Açıklamada ilk olarak 10 Ekim-Der Başkanı Mehtap Sakinci Coşgun söz aldı. Katliamın 8’nci yılına girileceğini hatırlatan Mehtap, 7 yıldır süren mahkeme sürecinde psikolojik bir savaş verildiğini söyledi. 10 Ekim Katliamı’nın faillerinin yakalanmadığını anımsatan Mehtap, Türkiye'nin her yerinden gelen ailelerin adalet talebi ile bir araya geldiğini belirterek şunları söyledi: “Biz biliyoruz ki bu dava süreçlerini bu şekilde takip etmezsek katledilen canlarımızın bir kez daha katledilmesine izin vereceğiz. İnsanların da sabrının sonunun geldiği bir noktadayız çünkü 8 yıldır hiçbir şey değişmiyor. Taleplerimize rest çeken mahkeme heyetlerinin de adalet dilendiği günler gelecek. Adalet herkes için gerekli. Adalet bugün bize gelmiyorsa, kimse için de adalet gelmeyecek.

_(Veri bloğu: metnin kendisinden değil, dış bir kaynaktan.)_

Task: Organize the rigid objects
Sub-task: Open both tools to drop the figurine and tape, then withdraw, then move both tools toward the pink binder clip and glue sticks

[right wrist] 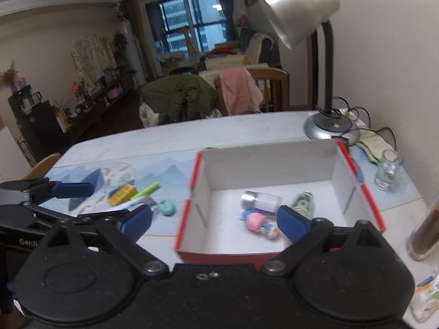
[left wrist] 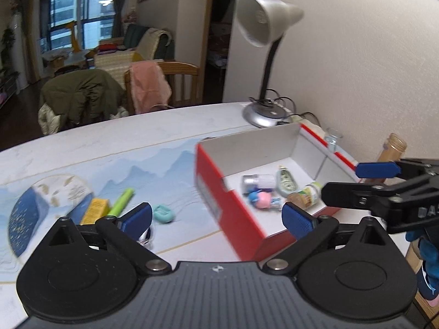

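Living-room backdrop, lamp [left wrist: 270, 24] in the corner, and your surface [left wrist: 109, 142] with the blue mountain mat carries everything. From the left wrist view, your left gripper [left wrist: 216, 219] is spread wide and empty, hovering over the loose stuff: yellow box [left wrist: 96, 210], green marker [left wrist: 122, 201], teal case [left wrist: 164, 213]. The red box [left wrist: 233, 205] sits just to their right with a few items already inside.

Over in the right wrist view, your right gripper [right wrist: 214, 220] is also wide open with nothing in it, hanging above the box's near wall, over the pink figure [right wrist: 256, 220] and silver-capped jar [right wrist: 260, 200].

Watch out: the glass [right wrist: 388, 174] stands just outside the box's right wall, and I'd guess a careless swing knocks it over. Your grippers are near each other too, so they could bump.
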`<action>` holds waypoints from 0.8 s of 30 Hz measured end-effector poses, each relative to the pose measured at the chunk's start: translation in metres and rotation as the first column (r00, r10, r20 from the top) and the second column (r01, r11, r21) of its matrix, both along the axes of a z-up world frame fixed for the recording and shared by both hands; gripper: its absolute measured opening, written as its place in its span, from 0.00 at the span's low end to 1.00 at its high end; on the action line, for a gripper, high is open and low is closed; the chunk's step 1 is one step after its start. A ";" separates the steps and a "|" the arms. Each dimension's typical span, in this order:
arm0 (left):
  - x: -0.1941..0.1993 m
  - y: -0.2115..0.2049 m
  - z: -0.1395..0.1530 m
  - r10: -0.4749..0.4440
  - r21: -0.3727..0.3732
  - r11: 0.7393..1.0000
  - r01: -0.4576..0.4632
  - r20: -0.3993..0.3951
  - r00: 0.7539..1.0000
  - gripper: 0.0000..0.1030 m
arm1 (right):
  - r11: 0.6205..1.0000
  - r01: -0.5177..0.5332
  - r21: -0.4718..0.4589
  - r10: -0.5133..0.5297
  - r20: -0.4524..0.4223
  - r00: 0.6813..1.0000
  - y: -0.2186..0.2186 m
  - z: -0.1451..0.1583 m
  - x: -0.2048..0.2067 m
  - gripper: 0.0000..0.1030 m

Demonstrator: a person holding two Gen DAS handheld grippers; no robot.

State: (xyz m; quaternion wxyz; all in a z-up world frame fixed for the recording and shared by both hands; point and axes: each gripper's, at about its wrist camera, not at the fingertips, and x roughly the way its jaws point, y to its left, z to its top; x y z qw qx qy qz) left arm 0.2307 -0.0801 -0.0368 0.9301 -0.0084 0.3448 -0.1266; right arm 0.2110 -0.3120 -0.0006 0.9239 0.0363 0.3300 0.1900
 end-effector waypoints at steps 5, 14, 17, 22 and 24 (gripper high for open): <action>-0.009 0.044 -0.006 0.053 -0.016 0.998 -0.053 0.001 0.999 1.00 | 0.999 -0.011 0.037 0.011 0.002 1.000 0.031 -0.003 -0.010 1.00; -0.019 0.115 -0.035 0.098 0.043 0.994 -0.097 -0.021 0.995 1.00 | 1.000 -0.011 0.025 0.012 -0.060 0.998 0.086 -0.021 -0.018 1.00; -0.020 0.141 -0.045 0.117 0.033 0.993 -0.116 -0.019 0.993 1.00 | 1.000 -0.015 0.006 0.015 -0.080 0.997 0.105 -0.029 -0.018 0.99; -0.019 0.179 -0.062 0.124 0.031 0.992 -0.123 -0.032 0.992 1.00 | 1.000 -0.011 -0.020 0.008 -0.114 0.993 0.134 -0.039 -0.015 0.97; -0.017 0.190 -0.070 0.120 0.033 0.992 -0.119 -0.033 0.992 1.00 | 1.000 -0.007 -0.029 0.004 -0.122 0.993 0.144 -0.042 -0.014 0.97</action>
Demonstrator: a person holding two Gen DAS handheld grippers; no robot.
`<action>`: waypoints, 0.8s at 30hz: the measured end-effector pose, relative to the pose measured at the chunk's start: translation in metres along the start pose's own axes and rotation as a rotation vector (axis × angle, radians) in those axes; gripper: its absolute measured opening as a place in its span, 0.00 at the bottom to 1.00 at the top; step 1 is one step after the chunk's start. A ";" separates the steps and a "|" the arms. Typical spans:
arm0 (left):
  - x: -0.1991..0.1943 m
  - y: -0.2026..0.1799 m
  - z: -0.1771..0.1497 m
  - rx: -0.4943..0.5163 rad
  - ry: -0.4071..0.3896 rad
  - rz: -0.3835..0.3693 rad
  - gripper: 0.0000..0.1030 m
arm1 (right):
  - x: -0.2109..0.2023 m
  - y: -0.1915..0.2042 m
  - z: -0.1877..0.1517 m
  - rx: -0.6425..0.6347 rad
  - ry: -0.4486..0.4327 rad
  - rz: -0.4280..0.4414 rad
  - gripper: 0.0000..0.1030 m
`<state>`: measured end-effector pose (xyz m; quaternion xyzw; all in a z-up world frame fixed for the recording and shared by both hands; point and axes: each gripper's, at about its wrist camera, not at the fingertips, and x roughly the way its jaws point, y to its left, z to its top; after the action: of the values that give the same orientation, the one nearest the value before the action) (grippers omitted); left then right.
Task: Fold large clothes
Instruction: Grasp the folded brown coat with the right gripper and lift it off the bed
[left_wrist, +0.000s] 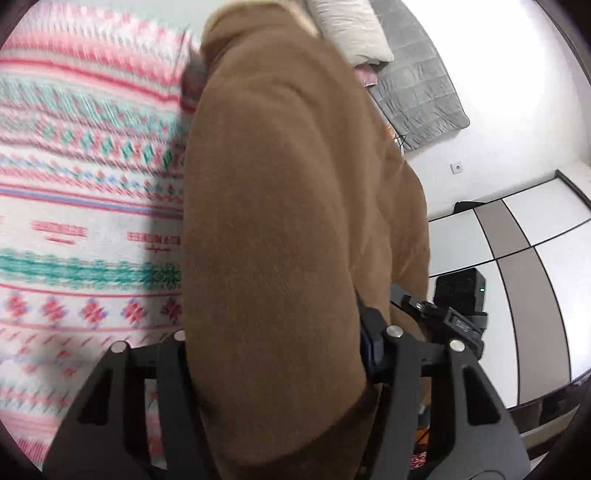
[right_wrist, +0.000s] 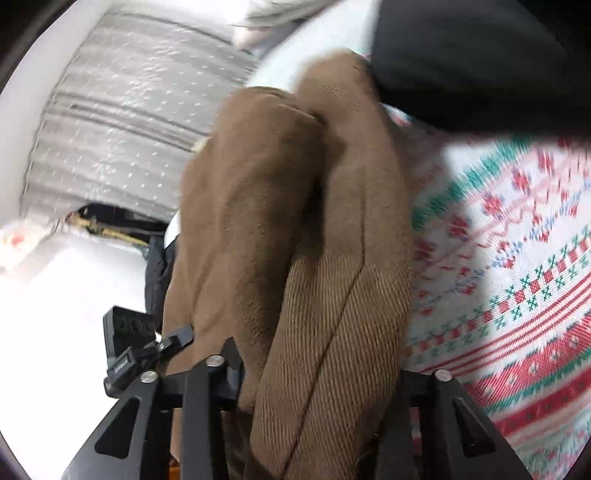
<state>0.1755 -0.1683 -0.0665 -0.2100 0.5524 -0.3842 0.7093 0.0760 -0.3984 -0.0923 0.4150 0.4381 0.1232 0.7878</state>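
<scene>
A large brown fleece garment (left_wrist: 280, 206) hangs lifted above the patterned bed cover (left_wrist: 81, 192). In the left wrist view it fills the middle and runs down between my left gripper's (left_wrist: 280, 369) black arms, which are shut on it. In the right wrist view the same brown garment (right_wrist: 295, 236), with a ribbed cuff or hem nearest the lens, bunches between my right gripper's (right_wrist: 317, 387) arms, which are shut on it. The fingertips of both grippers are hidden by cloth. The other gripper's body shows at the edge of each view (left_wrist: 450, 317) (right_wrist: 133, 350).
The bed cover (right_wrist: 517, 288) is white with red, pink and green bands. A white pillow (left_wrist: 351, 29) and a grey quilted blanket (left_wrist: 417, 81) lie at the bed's far end. A wardrobe with white and taupe panels (left_wrist: 524, 258) stands beside the bed.
</scene>
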 end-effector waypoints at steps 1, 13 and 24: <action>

Gerçek adaletin geldiği günler olacak. Türkiye’nin neresinde bir katliam varsa sonrasında bir zulüm süreci başlıyor. İsyanımız, öfkemiz buna. 10 Ekim’i unutturmayacağız, davamıza sahip çıkacağız. 23 Mart’ta da adalet demek için burada olacağız.”
 
‘IŞİD katliamını aydınlatmayan yargı’
 
Mehtap’ın ardından dosya avukatlarından İlke Işık söz aldı. Dosyaya hala kazandırılmayan pek çok evrakın eklenmesini talep ettiklerini belirten ilke, “Kendi yaptığın suç duyurusunu bile talep etmiyorsun ey heyet dedik. Ama mahkeme ara kararda onu bile takip etmeyeceğini söyledi. Teknik açıdan bazı hususları kabul etti. Bu dosyada yapılması gereken hiçbir şey yapılmadı ve bunların toplamında hala aydınlatılmayan bir dosya var karşımızda. Geldiğimiz noktada taleplerimizin neredeyse tamamı reddedildi. Yargılamayı bütün taleplerimize rağmen görmezden gelen bir yargı sistemi var. IŞID katliamını aydınlatmayan bir yargı mekanizması var karşımızda” dedi.
 
Açıklama alkışlarla sona erdi.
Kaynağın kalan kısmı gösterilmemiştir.